Vijeta Verma, hails from Palamau, one of the richest districts of Jharkhand surrounded with several natural resources for which the state is known for; this has ignored the gender impartiality since long time consequently there seems hardly a women thought to perceive to be part of electoral democracy in a young age.
In other terms one finds the lack gender representation or, there is almost no representation of women in the region. While the census reveals that almost 30 percent women would have been into the recent time as far as their ratio is concerned, while their contribution is not less that the men unlike any geographia”.
Speaking to ‘The Garhwa Post’, she acknowledges the challenges that the women are facing in their all walks of life and stresses upon the region to which she belongs from core and that is none other than Daltongunj from where she contested in 2019 assembly election on Nationalist Congress Party (NCP) symbol.

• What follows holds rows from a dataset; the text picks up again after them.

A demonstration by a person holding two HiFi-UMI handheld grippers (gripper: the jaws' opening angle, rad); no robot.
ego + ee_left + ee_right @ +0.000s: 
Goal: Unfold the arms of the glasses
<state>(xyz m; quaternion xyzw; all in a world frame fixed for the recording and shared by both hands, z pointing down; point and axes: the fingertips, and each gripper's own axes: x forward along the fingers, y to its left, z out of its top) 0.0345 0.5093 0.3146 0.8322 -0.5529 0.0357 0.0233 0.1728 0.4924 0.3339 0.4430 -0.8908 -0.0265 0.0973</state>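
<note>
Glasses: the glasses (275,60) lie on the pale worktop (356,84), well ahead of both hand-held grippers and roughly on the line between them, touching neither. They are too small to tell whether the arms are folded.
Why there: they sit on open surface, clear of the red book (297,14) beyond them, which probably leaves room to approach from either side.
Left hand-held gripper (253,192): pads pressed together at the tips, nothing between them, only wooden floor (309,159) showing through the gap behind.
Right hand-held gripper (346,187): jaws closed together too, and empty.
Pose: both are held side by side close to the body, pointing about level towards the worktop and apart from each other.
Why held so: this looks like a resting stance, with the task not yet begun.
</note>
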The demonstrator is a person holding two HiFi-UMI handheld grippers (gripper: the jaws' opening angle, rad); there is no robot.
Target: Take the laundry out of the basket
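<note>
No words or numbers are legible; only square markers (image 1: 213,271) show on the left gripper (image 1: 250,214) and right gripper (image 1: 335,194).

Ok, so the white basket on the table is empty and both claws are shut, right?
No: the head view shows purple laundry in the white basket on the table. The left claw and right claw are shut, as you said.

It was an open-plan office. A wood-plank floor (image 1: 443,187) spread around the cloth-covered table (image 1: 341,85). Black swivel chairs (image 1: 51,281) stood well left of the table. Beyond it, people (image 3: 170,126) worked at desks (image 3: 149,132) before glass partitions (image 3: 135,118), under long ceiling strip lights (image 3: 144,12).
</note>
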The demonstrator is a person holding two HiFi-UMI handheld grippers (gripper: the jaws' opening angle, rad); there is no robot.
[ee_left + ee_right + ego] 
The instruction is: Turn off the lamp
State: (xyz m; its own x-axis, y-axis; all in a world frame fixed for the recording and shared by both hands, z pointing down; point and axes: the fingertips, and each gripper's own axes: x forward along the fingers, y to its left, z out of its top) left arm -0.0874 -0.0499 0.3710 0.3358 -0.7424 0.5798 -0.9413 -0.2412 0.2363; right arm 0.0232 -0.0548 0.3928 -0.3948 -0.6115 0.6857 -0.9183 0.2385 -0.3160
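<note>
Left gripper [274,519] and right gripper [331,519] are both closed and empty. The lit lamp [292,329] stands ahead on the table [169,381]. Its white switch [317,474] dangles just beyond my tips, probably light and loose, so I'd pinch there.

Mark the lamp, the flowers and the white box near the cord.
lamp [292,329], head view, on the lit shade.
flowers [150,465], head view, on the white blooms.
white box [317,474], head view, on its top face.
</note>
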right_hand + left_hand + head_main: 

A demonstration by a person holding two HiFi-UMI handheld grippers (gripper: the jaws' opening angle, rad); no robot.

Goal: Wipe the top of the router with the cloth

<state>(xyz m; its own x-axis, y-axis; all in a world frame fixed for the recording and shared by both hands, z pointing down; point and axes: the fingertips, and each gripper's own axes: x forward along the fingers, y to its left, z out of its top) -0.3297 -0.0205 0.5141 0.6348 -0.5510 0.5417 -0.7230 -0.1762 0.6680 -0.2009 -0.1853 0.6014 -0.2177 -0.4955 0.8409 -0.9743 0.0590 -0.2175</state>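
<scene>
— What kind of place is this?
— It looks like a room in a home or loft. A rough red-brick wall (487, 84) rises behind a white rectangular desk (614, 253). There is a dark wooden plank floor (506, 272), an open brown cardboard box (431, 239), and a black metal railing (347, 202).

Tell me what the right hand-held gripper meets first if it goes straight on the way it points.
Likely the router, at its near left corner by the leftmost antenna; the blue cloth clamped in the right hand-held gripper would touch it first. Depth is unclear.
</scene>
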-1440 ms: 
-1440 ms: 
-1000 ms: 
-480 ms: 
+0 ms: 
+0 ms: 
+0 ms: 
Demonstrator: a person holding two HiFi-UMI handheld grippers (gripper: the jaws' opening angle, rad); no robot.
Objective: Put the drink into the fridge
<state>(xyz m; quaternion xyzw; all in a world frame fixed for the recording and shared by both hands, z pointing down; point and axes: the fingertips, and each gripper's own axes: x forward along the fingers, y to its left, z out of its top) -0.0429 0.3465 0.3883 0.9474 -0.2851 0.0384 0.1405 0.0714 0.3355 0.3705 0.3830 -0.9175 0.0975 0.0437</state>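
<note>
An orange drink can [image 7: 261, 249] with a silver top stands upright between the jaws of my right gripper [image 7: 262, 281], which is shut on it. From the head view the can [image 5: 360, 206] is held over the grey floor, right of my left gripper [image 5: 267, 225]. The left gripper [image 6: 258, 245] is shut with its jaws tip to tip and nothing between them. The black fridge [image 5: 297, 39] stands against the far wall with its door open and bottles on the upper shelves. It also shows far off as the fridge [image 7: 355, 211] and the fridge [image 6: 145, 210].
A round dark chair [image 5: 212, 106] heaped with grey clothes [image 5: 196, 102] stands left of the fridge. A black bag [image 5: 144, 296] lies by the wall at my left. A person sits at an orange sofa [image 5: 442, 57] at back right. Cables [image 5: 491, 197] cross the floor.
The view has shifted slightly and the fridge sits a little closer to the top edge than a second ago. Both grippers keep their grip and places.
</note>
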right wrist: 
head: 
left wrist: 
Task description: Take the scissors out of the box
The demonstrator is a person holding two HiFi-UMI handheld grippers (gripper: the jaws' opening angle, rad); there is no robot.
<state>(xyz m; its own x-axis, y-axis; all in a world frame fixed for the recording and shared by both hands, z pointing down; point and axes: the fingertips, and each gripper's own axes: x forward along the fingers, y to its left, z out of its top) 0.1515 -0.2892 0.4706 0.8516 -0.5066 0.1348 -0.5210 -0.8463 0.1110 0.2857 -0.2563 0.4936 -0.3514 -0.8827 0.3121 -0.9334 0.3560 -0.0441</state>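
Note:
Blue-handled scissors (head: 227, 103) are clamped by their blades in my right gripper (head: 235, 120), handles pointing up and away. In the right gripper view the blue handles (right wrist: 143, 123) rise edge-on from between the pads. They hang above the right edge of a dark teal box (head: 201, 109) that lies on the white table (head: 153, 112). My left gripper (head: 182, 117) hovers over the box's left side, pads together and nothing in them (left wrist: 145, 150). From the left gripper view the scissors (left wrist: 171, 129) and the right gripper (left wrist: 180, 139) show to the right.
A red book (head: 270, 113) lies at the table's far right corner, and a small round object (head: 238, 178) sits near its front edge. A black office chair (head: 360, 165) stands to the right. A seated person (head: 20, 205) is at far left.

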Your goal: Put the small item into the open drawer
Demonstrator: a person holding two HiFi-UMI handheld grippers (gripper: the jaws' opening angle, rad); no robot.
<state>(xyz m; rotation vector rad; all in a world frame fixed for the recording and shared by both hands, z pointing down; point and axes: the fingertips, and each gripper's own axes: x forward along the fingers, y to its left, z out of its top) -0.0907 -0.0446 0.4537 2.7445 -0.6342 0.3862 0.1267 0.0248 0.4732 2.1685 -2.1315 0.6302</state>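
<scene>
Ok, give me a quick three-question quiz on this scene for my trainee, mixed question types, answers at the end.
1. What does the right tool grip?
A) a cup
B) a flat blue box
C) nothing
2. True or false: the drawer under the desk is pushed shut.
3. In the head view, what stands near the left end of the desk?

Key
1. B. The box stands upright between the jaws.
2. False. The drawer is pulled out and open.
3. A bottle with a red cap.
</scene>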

Vijeta Verma (35), an MBA graduate from one of premier institutes, did schooling from Palamau and to persue further education she went to the capital. She tried in business along with her kith and kin and it has substantially grown during the stint. But somehow she continues to contemplate about the larger objectives as how to have upliftment of underprivileged sections of the society; she added.
In a pursuance politics, one has to think through and all around; regardless to the association of community, gender, race etc to achieve the crux that is none other than welfare of everyone. And I joined the party politics just because to neutralise imbalance within. I perhaps the only at such age entered into electoral politics for state with conviction to bring the change in my constituency, though it will not be constrained to this alone. I shall starve to make things happen across the state. she remarked.
On being asked about why there is switch over from one to another political outfits; NCP to AJSU now. Vijeta Verma is of the view that, the ‘Will’ remain unchanged even after my switching to another. In politics survival is must to bring the change and the desire shall only met when you have alignment with the system which runs the state. My objective is to get the people onboard to make the differences.
For a state with a female population that is slightly lower than men in the state, and that of with the adjoining states like Odisha, Bihar, and West Bengal and a thriving democracy that prides itself on being robust and responsive, India has done rather poorly when it comes to female representation in national politics. The 16th Lok Sabha has only 64 women among its 542 members, a mere 11.8 per cent. While, the state has highly neglected to this as yet.
Quoting a proverb ‘One Swallow Doesn’t Make a Summer’, she says that the ‘Women’ are as ever underrepresented in the election fray and in party structures, but in many ways, most of them qualitative, they have never been as important as they are today.
Stressing the need of gender neutrality, she said that issue has come sharply into focus for some years now, partly because of the thwarted moves towards providing one-third reservation for women in legislative bodies including Parliament, along with the more successful moves to enforce such reservation in elections to rural panchayats. Of course, such an issue naturally becomes more apparent during a period of elections as well.
In the battleground of Indian politics, one demographic is ideally placed to change this disheartening statistic — working women. Having more professional women in office is a matter of both representation and capability. It is an opportunity to shape the future in a meaningful and impactful way.
Making the decision to run for office requires planning. It requires overcoming financial barriers, and it needs supportive partners and families. But think of the legacy that you would like to leave for your children. Your standing for an election could give your children the opportunity to grow up in a more inclusive society, and of that effect to make better decisions for all, she added.